NoSQL East 2009 day 2: Pig/Twitter, Cascading, Neo4j, Redis, Sherpa/Yahoo

antirez · on Oct 31, 2009

There is some problem with the numbers for Redis:

"Can do 19,600 gets and 13,900 sets a second on a MacBook Pro"

In my macbook (not PRO) Redis performs like this:

    % ./redis-benchmark -q
    SET: 34705.88 requests per second
    GET: 31055.90 requests per second
    INCR: 28739.25 requests per second
    LPUSH: 35013.98 requests per second
    LPOP: 30496.95 requests per second
    ^C

But redis sucks on Mac OS X compared to how it performs on Linux. The same macbook running Linux reaches almost 100k query/sec. An entry level server running Linux is in the 150k/sec zone.

Sorry but I spent some time in order to make Redis so fast, so to see numbers an order of magnitude less does not make me happy ;)

About the replication: Redis supports master-slave replication with very very fast first synchronization. The replication is non-blocking, this means that if you attach N slaves to the master it continues to reply to clients without troubles when synching with the slaves.

If the link between master and slaves goes down the two will resynchronize again automatically. It's possible to use a replica in order to enhance data durability.

Replication can be controlled at runtime. For instance if you want an instance to become a replica of another instance all you need to do is something like this:

    echo -e "slaveof 1.2.3.4 6379\r\n" | nc 1.1.1.1 6379

Final note about the snapshotting persistence mode, in Redis edge on git there is already support for append-only journal, that makes Redis an option even when data is very important.

seancribbs · on Nov 1, 2009

Kevin did those benchmarks (as I watched) on a single MBP using the Ruby client, specifically Ezra Zygmuntowicz's benchmark script. I would definitely consider his numbers circumstantial, but also the bottom end of what's possible considering the fact that it's a laptop and the performance characteristics of Ruby.

lucifer · on Oct 31, 2009

The benchmark is a C program. Do any of the clients come close to matching the benchmark?

antirez · on Oct 31, 2009

Yes, it's just about parallelization.

If you meter the performance, even of a C client, in a busy loop, you are really measuring the round time trip, because it's a request-reply protocol, and most clients block until the reply is not ready.

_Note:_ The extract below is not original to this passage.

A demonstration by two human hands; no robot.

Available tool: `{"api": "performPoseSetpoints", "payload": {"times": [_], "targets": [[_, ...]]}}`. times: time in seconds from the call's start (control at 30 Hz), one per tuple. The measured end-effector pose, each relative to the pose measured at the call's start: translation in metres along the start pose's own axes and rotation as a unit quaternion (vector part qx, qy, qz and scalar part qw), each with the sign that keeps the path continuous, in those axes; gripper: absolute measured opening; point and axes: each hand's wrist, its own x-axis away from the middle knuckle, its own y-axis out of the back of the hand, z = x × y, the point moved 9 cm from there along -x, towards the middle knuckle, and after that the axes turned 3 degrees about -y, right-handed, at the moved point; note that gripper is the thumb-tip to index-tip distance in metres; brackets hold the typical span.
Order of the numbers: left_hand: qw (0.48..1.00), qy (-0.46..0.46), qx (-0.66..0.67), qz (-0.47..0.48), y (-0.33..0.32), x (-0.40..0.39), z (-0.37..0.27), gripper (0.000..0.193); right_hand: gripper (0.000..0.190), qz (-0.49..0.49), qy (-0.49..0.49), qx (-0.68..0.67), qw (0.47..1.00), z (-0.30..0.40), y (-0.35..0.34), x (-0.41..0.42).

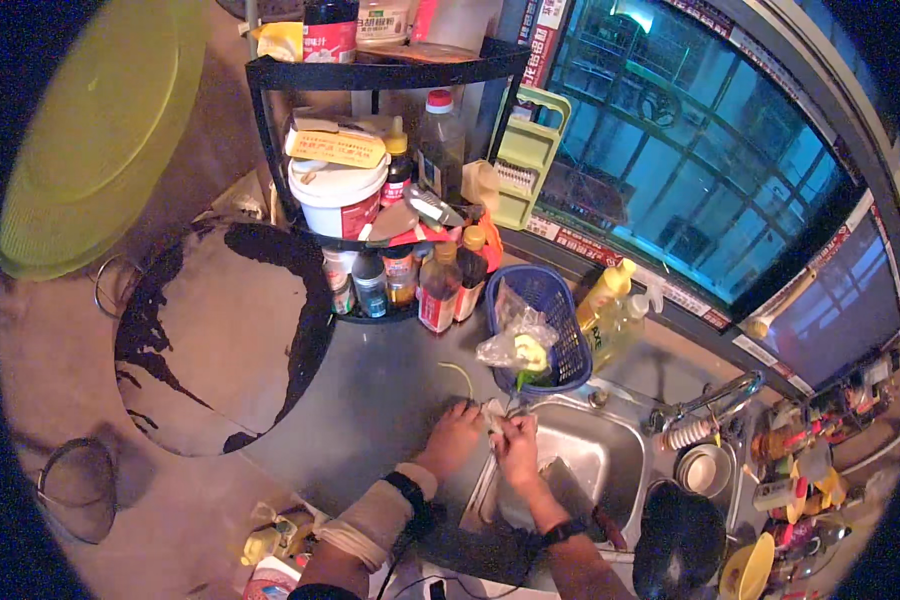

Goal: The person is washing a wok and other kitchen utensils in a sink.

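My right hand (pixel 519 448) is at the sink's left rim, its fingers closed on a crumpled whitish piece (pixel 493 417), perhaps tissue or thin plastic. Just left of it, my left hand (pixel 452 440) is low over the grey countertop (pixel 375 397), fingertips close to that piece; whether they grip anything is hidden. A thin, pale green curved strand (pixel 461 373) lies beyond my left fingers. Below and right of my right hand is the stainless steel sink (pixel 596 427). Inside it rests a cleaver (pixel 570 480) with a dark handle.
A blue plastic basket (pixel 577 352) holding a clear bag and green vegetable stands behind the sink. Beside it are dish soap bottles (pixel 606 289). The faucet (pixel 709 397), stacked bowls (pixel 701 471) and a black round object (pixel 681 525) are right. A black corner rack (pixel 382 73) carries several condiments.
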Motion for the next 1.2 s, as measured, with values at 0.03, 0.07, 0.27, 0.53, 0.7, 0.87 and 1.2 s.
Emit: {"api": "performPoseSetpoints", "payload": {"times": [0.03,0.07,0.27,0.53,0.7,0.87,1.2], "targets": [[1.000,0.013,0.001,0.027,-0.015,0.004,0.007,0.030,0.027,0.017,0.002,-0.012,1.000,0.010,-0.001,0.008],[0.998,0.026,0.002,0.054,-0.029,0.010,0.016,0.028,0.027,0.034,0.005,-0.024,0.999,0.020,-0.001,0.017],[0.986,0.122,-0.015,0.110,0.000,0.060,0.047,0.026,0.023,0.159,0.047,0.036,0.985,0.023,-0.018,0.069],[0.949,0.301,0.070,-0.068,0.113,0.185,0.063,0.022,0.023,0.050,0.040,0.030,0.998,0.040,-0.040,0.007],[0.837,0.466,0.221,-0.182,0.126,0.302,0.084,0.011,0.023,-0.061,0.018,0.015,0.998,0.057,-0.094,-0.076],[0.594,0.585,0.491,-0.254,0.087,0.389,0.084,0.006,0.028,-0.138,0.027,0.028,0.990,0.061,-0.148,-0.116],[0.573,0.618,0.535,-0.054,0.075,0.398,0.055,0.009,0.018,0.071,0.207,-0.097,0.971,0.143,-0.103,0.067]]}}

Even using a Ruby / Python / ... client, if you run N of this clients, you'll see that Redis can handle this number of queries every second.

lucifer · on Oct 31, 2009

I understand that. I was gently hinting that the conf. presenter probably was using a (single) client given his audience.

As an aside, from the end user's point of view (assuming the typical end user is a web 2.0 app), the throughput isn't the only consideration. Even with N clients having 100k/s throughput, request latency is likely going to be N* the 1/tps. ~ 0.1 ms is probably the sort of request latency the end user is going to be looking at, and not .03 ms (taking your mac numbers as baseline). Bump up the number of clients and that latency is gonna get higher, even while throughput gets better.

This has nothing to do with redis (which is great). Just something to keep in mind when looking at this sort of performance measures.

antirez · on Oct 31, 2009

I agree with you that requests/second is not the only or more sensible parameter to meter performances, this is because redis-benchmark reports latency percentile too. I just suppressed the output in the example, but it looks like this:

    ====== SET ======
    10008 requests completed in 0.39 seconds
    50 parallel clients
    3 bytes payload
    keep alive: 1

    1.03% <= 0 milliseconds
    38.83% <= 1 milliseconds
    73.12% <= 2 milliseconds
    95.34% <= 3 milliseconds
    97.93% <= 4 milliseconds
    99.50% <= 5 milliseconds
    99.75% <= 7 milliseconds
    99.84% <= 8 milliseconds
    99.93% <= 9 milliseconds
    99.94% <= 10 milliseconds
    100.00% <= 11 milliseconds
    25401.02 requests per second

As you can see under this load most clients are served in 4 milliseconds or less, including both the transmission of the request and the reception of the full reply.